• WHAT IS REQUIRED
Lines from the beginning of the data through the line containing "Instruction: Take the" are to be copied exactly, with no other line included.

• MATERIAL FOR THIS EXERCISE
________

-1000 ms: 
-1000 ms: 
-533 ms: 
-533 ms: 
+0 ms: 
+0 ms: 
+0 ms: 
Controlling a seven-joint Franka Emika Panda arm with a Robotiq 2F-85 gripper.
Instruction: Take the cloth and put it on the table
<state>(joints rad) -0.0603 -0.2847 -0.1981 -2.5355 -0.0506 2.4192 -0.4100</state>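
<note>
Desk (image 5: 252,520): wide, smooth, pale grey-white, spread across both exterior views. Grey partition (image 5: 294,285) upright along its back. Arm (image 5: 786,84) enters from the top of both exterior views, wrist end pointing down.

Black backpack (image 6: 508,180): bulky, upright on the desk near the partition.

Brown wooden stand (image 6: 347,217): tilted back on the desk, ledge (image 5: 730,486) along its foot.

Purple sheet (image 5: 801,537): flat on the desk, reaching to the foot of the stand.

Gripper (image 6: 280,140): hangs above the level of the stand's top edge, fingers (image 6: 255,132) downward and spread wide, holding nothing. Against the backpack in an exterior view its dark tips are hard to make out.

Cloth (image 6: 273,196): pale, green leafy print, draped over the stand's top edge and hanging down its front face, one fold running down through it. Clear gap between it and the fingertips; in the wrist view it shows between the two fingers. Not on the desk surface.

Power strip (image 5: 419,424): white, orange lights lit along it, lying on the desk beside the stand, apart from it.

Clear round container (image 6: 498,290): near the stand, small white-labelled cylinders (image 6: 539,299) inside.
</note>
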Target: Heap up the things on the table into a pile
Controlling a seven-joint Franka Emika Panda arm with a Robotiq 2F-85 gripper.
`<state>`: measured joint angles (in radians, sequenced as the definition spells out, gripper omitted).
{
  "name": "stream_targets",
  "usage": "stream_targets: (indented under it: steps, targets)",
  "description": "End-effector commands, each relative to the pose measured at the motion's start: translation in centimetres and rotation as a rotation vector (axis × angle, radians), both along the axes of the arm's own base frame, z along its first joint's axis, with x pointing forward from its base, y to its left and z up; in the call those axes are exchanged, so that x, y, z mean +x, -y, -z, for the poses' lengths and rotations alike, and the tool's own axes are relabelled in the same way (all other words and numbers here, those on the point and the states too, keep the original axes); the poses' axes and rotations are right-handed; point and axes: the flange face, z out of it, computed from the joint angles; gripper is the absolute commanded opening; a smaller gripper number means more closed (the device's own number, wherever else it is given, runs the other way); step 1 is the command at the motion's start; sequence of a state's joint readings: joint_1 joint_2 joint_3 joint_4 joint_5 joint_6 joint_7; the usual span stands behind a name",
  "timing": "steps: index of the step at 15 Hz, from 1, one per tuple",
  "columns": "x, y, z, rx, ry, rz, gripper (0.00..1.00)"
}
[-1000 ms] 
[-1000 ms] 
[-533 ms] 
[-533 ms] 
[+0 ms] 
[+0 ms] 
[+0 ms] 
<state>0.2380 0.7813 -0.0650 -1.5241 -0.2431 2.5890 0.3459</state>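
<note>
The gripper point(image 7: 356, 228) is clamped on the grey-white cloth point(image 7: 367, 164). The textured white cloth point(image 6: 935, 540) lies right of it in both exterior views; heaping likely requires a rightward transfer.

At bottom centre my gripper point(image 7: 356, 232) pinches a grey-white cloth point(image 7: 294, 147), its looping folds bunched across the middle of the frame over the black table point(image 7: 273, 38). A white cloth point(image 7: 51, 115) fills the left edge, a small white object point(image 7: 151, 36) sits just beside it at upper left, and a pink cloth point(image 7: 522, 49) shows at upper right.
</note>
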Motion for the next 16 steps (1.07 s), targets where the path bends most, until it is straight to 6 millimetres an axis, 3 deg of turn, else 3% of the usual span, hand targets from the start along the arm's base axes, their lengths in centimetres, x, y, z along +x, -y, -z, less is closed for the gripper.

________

• EXERCISE ANSWER
-1000 ms: 
-1000 ms: 
-533 ms: 
-533 ms: 
+0 ms: 
+0 ms: 
+0 ms: 
Controlling a seven-joint Franka Emika Panda arm with a Robotiq 2F-85 gripper.
Instruction: Take the cloth and put it on the table

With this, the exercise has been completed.